PROBLEM TO WORK ON.
In your copy of the data, keep every word exact and include no pictures.

DATA.
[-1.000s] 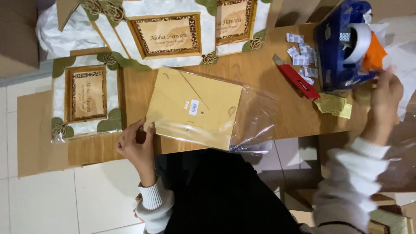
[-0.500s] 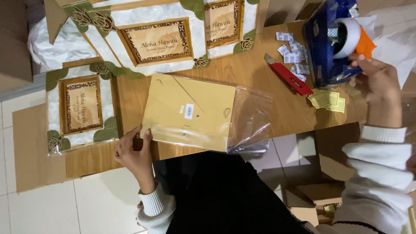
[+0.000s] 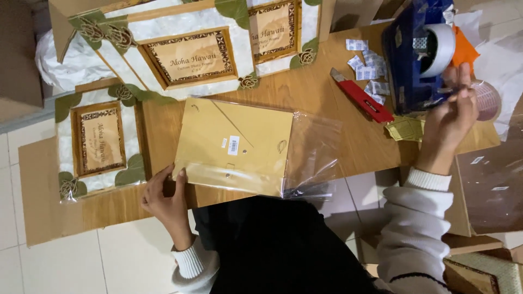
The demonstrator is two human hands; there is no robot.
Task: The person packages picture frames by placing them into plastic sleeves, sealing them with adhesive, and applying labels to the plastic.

SOLUTION.
[-1.000s] 
[-0.500s] 
[+0.000s] 
The demonstrator is two human hands; there is no robot.
Task: The person packages picture frames by placing them into plastic sleeves, sealing them with adhesive, and applying labels to the plastic.

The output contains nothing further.